Babad Panjalu disusun berdasarkan naskah yang dianggap pusaka, warisan dari ayahnya, yaitu bupati Panjalu terakhir yang bernama Raden Cakranagara IV (1789---1819). Cerita dimulai dari Sanghyang Prabu Boros naik tahta di Kerajaan Panjalu menggantikan ayahnya. Dialah yang memprakarsai pembuatan Situ 'danau' Lengkong dan situ Panjalu yang luasnya sekitar 140 tumbak (2000 m2) dan di tengahnya terdapat pulau yang dijadikan kompleks keraton baru.
Sanghyang Prabu Boros berputra dua orang, yaitu Raden Arya Kuning dan Raden Arya Kancana. Pada awalnya Raden Arya Kuning yang dipersiapkan untuk menjadi penguasa Panjalu ketika ayahnya sudah merasa sudah tua dan ingin turun tahta. Namun, karena dianggap telah berbuat salah dengan cara berebut warisan dan kalah bertanding, akhirnya tahta Panjalu diserahkan kepada Raden arya Kancana. Sejak itu kedudukan Panjalu menjadi kabupaten dengan patihnya bernama Raden Guru Haji yang semula bernama Kampuh Jaya. Selanjutnya, kedudukan Bupati Panjalu digantikan oleh putra tertua, yaitu Sanghyang Teko yang terkenal dengan julukan Dalem Cilangkung.
Bupati-bupati selanjutnya adalah Raden Dulag Kancana, Raden Arya Kadali, Raden Martabaya, Raden arya Nitibaya, Dalem Sumalah, Raden Arya Sacanata, Raden Wirabaya, Raden Wirapraja, Raden Cakranagar, Raden Cakranagara II, Raden Cakranagara III, dan Raden Cakranagara IV. Pada masa pemerintahan Bupati Cakranagara III daerah Panjalu berada di bawah kekuasaan Sultan Cirebon dan bupati ini menikah dengan putri Cirebon. Setelah Kabupaten Panjalu dihapuskan, daerahnya dimasukkan ke dalam wilayah Kabupaten Galuh.
Nilai Budaya pada Babad PanjaluÂ
Naskah "Babad Panjalu" memiliki nilai budaya yang tinggi dalam konteks sejarah. Beberapa nilai budaya yang terdapat dalam naskah ini yaitu :
1. Pemertahanan identitas lokal: Babad Panjalu menyumbang pada pemertahanan identitas lokal.
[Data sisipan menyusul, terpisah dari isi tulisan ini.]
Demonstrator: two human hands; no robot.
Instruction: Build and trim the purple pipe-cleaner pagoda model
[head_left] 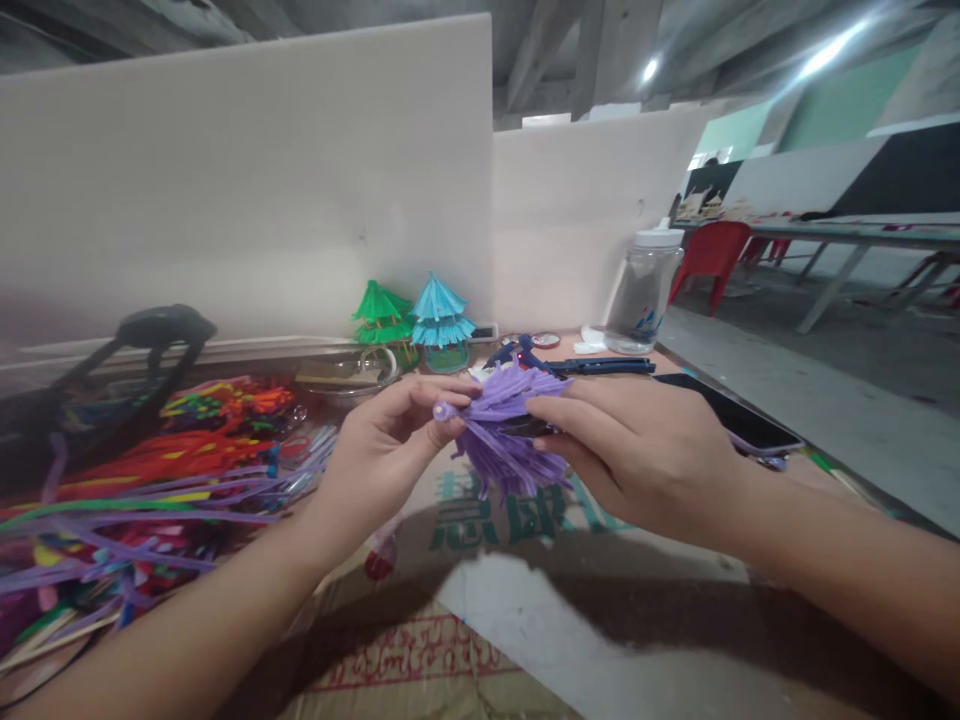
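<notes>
Both hands are raised over the cardboard sheet [360,625], which carries green characters and red writing and serves as the reference point for this report. The purple fringed piece [499,405] is above the far part of the cardboard sheet, between the hands, its rounded tip towards the left hand [375,450] and its strands fanned towards the right hand [660,455]. The left forearm slants in from the near left corner; thumb and forefinger are together, clamped on the piece just behind its tip, with the other fingers curled beneath. The right forearm enters from the near right, the back of the hand facing up and the fingers pointing left. Its fingers are bent and closed on a slim dark item [525,427] lying among the strands, with the forefinger against the fringe; the item's type cannot be determined. Left of the cardboard sheet lies a heap of coloured strips [217,450]. Beyond its far edge stand a green tiered model [381,315] and a light blue tiered model [441,315], side by side and upright. To its far right are a glue gun [525,352], a blue-handled tool [611,367], an upright clear bottle [645,290] with a white lid, and a dark-screened phone [739,415] lying flat.
</notes>
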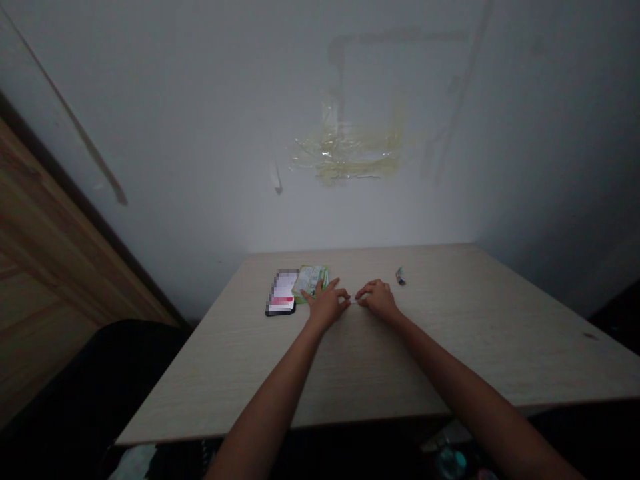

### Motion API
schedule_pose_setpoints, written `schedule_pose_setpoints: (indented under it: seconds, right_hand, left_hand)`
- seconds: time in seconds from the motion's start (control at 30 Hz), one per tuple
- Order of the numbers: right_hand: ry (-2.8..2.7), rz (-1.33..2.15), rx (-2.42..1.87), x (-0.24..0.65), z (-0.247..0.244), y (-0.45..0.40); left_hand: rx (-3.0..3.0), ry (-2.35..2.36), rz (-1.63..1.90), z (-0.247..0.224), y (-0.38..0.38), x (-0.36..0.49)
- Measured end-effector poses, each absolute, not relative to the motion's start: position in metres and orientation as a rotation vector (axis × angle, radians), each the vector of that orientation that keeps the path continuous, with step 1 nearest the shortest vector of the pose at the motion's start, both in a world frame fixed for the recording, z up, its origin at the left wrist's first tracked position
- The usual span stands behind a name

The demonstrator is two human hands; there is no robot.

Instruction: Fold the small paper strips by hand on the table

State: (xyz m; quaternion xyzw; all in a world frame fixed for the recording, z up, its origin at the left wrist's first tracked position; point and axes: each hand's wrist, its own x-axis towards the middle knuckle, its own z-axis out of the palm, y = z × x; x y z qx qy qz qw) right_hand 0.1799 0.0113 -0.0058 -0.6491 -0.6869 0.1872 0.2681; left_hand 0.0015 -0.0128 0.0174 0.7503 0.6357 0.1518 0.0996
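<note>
Between my two hands, low over the table, is a small whitish piece [353, 299]; it is too small and dim to tell its kind. My left hand [327, 303] pinches its left side between thumb and forefinger, the other fingers spread out toward a green-and-white packet [311, 280]. From the right, the bent fingers of my right hand [379, 299] close on the piece's other side. The packet lies partly against a phone [283, 292] with a lit screen. I cannot tell whether my left fingertips touch the packet.
A small crumpled wrapper [401, 276] lies beyond my right hand. The pale wooden table [450, 333] meets a wall [200, 133] with peeling tape [350, 153]. A dark shape and wooden panelling [40, 267] stand at left. A bottle [451, 461] shows below the front edge.
</note>
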Motion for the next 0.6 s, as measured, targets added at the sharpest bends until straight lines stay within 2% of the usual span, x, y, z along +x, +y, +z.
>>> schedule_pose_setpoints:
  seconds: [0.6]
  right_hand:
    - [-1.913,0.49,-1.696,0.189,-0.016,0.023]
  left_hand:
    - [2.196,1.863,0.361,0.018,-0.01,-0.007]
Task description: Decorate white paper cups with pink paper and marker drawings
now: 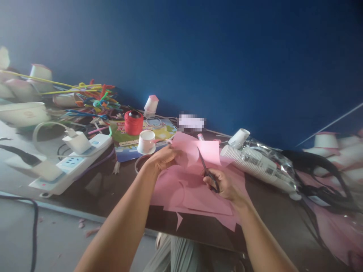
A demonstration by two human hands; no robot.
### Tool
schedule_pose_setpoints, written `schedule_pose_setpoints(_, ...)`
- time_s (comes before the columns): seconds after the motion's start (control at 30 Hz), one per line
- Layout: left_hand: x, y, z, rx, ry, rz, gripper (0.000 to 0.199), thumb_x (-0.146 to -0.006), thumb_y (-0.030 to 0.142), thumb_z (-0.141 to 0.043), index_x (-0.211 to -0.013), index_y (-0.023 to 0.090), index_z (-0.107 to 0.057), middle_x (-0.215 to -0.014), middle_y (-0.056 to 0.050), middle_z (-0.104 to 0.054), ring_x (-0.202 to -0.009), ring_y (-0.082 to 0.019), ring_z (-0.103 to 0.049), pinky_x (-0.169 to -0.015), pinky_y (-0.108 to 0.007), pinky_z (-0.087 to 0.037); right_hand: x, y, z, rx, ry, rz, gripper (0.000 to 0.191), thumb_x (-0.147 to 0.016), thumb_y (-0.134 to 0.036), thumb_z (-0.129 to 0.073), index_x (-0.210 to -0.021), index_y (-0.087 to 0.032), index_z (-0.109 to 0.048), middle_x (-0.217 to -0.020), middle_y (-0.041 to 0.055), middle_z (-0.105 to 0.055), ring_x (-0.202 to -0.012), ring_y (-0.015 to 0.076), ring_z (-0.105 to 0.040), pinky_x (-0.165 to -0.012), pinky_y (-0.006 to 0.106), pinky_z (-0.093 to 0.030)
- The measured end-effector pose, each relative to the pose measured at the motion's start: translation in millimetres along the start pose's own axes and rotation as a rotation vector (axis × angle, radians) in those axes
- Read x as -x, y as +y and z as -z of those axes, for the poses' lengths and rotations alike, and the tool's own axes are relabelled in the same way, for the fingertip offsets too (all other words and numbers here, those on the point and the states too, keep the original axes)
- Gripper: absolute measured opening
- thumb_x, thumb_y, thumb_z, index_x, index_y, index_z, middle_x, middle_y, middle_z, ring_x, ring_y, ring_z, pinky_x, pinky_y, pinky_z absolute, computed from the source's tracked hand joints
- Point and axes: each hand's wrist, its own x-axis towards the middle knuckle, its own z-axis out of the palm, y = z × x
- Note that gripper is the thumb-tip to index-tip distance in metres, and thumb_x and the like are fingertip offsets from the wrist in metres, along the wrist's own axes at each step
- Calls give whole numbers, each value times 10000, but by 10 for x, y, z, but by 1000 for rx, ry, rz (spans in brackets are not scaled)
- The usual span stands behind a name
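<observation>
My left hand [168,156] grips the left part of a pink paper piece [208,149], held above the table. My right hand [219,183] is closed round the handles of dark scissors [204,166], whose blades point up and away at the held paper. More pink sheets [198,196] lie in an overlapping pile beneath both hands. A small pointed pink scrap [179,220] lies at the pile's near edge. My left fingertips are partly hidden by the paper.
A power strip [72,162] with plugs stands left. Behind are a red thread spool [134,123], a white cup [146,141], a colourful booklet [121,151] and pipe cleaners [102,98]. Stacked paper cups [255,164] and black cable [326,166] lie right. A blue wall rises behind.
</observation>
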Motion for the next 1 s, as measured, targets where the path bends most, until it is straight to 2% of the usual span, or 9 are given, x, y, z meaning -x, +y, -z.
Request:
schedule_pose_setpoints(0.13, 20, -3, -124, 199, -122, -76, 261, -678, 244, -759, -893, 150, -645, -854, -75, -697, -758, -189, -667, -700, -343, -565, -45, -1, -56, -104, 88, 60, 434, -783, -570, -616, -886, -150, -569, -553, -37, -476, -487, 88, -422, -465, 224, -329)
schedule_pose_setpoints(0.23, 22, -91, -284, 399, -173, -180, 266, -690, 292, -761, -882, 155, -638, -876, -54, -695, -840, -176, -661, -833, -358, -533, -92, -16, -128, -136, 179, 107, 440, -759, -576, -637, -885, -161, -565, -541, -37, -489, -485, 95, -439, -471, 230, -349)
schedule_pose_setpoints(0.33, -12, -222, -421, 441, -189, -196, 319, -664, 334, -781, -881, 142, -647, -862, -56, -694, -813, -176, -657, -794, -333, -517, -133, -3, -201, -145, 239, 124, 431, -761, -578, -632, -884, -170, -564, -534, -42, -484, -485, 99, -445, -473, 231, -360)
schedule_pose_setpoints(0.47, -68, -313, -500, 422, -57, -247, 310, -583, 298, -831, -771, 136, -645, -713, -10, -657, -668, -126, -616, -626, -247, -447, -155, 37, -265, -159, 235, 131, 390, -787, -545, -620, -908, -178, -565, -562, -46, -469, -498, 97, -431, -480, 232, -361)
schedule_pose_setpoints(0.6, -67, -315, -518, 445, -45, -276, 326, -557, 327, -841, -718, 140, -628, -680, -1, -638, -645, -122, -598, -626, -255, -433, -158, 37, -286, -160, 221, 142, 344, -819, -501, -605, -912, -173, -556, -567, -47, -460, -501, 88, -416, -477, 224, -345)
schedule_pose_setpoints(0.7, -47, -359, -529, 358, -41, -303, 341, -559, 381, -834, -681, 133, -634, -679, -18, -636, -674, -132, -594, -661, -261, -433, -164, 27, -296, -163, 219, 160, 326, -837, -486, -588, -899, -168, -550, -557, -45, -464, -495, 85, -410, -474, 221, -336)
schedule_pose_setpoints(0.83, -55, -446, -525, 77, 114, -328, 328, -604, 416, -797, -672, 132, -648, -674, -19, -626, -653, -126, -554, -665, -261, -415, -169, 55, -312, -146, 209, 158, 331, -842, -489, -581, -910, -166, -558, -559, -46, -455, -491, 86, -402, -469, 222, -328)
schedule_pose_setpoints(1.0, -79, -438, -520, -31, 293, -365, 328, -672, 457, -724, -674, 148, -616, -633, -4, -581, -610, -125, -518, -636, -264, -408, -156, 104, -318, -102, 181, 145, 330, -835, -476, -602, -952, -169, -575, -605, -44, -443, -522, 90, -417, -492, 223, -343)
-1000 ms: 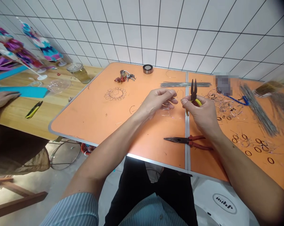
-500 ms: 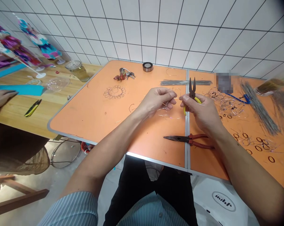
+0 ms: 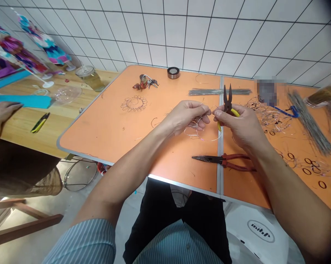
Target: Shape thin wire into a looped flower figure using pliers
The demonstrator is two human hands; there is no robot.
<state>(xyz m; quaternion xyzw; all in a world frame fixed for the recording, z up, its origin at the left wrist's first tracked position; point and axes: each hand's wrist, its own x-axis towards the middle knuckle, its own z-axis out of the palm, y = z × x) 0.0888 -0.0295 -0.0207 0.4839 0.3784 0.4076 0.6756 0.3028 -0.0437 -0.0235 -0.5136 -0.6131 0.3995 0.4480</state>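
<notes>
My left hand (image 3: 191,116) pinches a thin wire bent into a loop (image 3: 208,140), its fingers closed. In my right hand (image 3: 239,123) is a pair of long-nose pliers (image 3: 227,101) with yellow handles, jaws pointing up and slightly parted. The right thumb and forefinger come together near the wire, close to the left fingertips; whether they grip it I cannot tell. Other bent wire pieces lie beneath the left hand. Nearer the front edge, red-handled long-nose pliers (image 3: 223,160) rest on the orange table (image 3: 99,135).
A looped wire ring (image 3: 134,103), keys (image 3: 151,82) and a tape roll (image 3: 173,73) lie farther back. Straight wires (image 3: 206,92) span the table's seam. Tangled wire (image 3: 275,119), small dark rings (image 3: 307,171) and a wire bundle (image 3: 311,123) occupy the right. Another person's hand (image 3: 2,113) rests at left.
The wire loop now shows as a wide round hanging below my fingers. Both hands stay close together, the pliers still in my right hand. The view has shifted slightly.
</notes>
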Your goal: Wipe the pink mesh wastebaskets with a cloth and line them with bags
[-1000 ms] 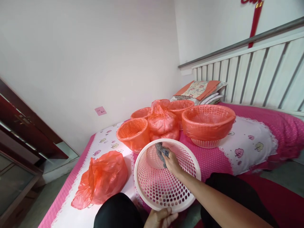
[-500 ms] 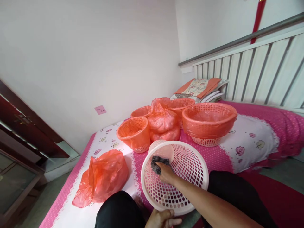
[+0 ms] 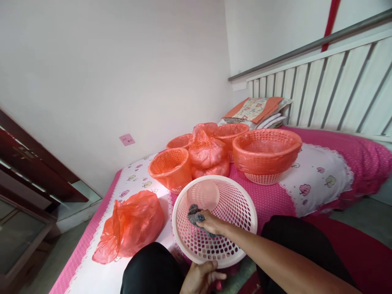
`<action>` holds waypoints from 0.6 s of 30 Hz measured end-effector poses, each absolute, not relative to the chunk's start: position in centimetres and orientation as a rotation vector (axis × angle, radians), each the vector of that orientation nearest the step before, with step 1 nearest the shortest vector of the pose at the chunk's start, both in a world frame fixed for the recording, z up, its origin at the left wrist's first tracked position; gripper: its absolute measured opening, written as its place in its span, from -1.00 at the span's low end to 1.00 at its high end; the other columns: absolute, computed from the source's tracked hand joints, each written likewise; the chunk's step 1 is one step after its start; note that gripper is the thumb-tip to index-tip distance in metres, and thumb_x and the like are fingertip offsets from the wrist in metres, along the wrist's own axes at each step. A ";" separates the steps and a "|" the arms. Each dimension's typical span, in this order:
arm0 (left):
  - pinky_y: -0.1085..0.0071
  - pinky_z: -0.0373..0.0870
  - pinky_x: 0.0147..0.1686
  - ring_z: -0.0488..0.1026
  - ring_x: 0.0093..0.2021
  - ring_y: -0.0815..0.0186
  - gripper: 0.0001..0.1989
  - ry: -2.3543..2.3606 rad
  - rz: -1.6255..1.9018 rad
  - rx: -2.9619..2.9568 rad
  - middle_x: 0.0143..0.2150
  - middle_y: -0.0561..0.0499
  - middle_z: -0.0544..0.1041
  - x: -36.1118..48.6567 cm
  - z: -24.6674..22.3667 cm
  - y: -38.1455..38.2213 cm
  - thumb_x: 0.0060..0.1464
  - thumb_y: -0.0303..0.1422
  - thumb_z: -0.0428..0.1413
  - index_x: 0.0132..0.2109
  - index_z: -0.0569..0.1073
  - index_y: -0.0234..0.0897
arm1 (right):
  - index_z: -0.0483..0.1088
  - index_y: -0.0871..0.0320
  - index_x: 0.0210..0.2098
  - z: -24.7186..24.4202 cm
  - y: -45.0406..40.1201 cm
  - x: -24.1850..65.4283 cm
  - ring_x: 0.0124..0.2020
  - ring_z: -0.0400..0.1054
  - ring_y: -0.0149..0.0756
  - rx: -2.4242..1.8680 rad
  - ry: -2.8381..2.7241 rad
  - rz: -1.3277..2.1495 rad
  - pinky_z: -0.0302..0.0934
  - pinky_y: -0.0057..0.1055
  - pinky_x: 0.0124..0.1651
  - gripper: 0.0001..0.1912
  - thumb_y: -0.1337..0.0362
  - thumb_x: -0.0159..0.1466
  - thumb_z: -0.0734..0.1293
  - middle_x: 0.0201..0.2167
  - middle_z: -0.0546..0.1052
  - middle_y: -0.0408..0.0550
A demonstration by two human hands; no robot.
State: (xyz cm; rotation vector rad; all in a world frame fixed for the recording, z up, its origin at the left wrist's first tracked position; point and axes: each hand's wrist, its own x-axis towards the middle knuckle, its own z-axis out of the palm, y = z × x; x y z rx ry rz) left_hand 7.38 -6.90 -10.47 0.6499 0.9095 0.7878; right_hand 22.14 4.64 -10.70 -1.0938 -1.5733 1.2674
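Observation:
A pale pink plastic basket with a holed wall lies tilted in front of me, its mouth turned towards me. My left hand grips the near rim from below, thumb on the rim. Inside the basket, my right hand is closed on a dark grey cloth, pressed against the left inner wall. Part of the cloth is hidden under the fingers. Beyond the basket stand an orange-lined basket and a stuffed orange plastic bag.
A larger lined basket stands right, with two more behind the bag. Another orange bag lies left on the pink and white bedspread. Folded bedding is stacked by the white headboard. My knees flank the basket.
My right hand has moved the cloth a little down and left along the inner wall. The pale basket has shifted slightly left, with my left hand still on its rim.

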 end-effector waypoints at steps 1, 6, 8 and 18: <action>0.28 0.69 -0.30 0.68 -0.25 0.13 -0.39 0.901 0.796 0.644 -0.13 -0.17 0.72 7.3 -10.3 -6.9 -0.14 -0.57 0.43 0.12 0.54 -0.37 | 0.52 0.16 -0.37 -10.4 4.3 22.2 -0.33 0.39 -0.32 -1.062 -1.571 1.317 0.29 -0.42 -0.16 -0.92 0.35 0.17 0.35 -0.40 0.56 -0.18; 0.23 0.70 -0.25 0.68 -0.19 0.07 -0.24 0.892 0.813 0.598 -0.16 -0.16 0.72 6.9 -10.3 -6.9 -0.14 -0.61 0.42 0.25 0.46 -0.38 | 0.61 0.17 -0.18 -8.3 2.3 22.7 -0.35 0.49 -0.30 -0.988 -1.452 1.616 0.37 -0.39 -0.17 -0.74 0.25 0.15 0.39 -0.33 0.64 -0.11; 0.22 0.69 -0.23 0.68 -0.19 0.08 -0.24 0.898 0.825 0.580 -0.16 -0.16 0.72 6.8 -10.5 -6.8 -0.14 -0.62 0.42 0.25 0.47 -0.37 | 0.63 0.17 -0.18 -7.2 1.5 22.9 -0.35 0.52 -0.28 -0.973 -1.360 1.785 0.39 -0.39 -0.17 -0.71 0.25 0.11 0.42 -0.34 0.66 -0.10; 0.00 0.56 0.14 0.69 -0.07 0.01 -0.17 0.892 0.830 0.503 -0.16 -0.11 0.73 6.0 -10.5 -6.5 -0.18 -0.63 0.47 0.27 0.48 -0.26 | 0.65 0.15 -0.35 -6.1 0.5 23.4 -0.48 0.43 -0.40 -0.939 -1.649 1.918 0.30 -0.54 -0.39 -0.72 0.12 -0.01 0.55 -0.48 0.60 -0.20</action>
Mencakup nilai-nilai budaya, tradisi, dan keyakinan yang menjadi bagian penting dari warisan budaya Sunda.
2. Pentingnya kepemimpinan: Kisah tentang penguasa dan kepemimpinan dalam Babad Panjalu dapat memberikan gambaran tentang nilai-nilai yang dihargai dalam struktur pemerintahan Sunda pada masa lalu.
3. Kearifan lokal: Babad sering kali memuat cerita dan ajaran yang mencerminkan kearifan lokal. Seperti nasihat-nasihat bijak, norma-norma sosial, dan tata nilai yang dianut masyarakat Sunda pada masa tersebut
Salah satu tempat yang menyimpan banyak sejarah Jawa Barat yang dipamerkan dan dilestarikan, yang ada di Kota Bandung adalah Museum Sri Baduga yang terletak di Jl. BKR No.185, Pelindung Hewan, Kec. Astana anyar, Kota Bandung, Jawa Barat. Di museum ini kita mendapatkan informasi tentang perkembangan budaya, serta sejarah dari budaya yang ada di Jawa Barat.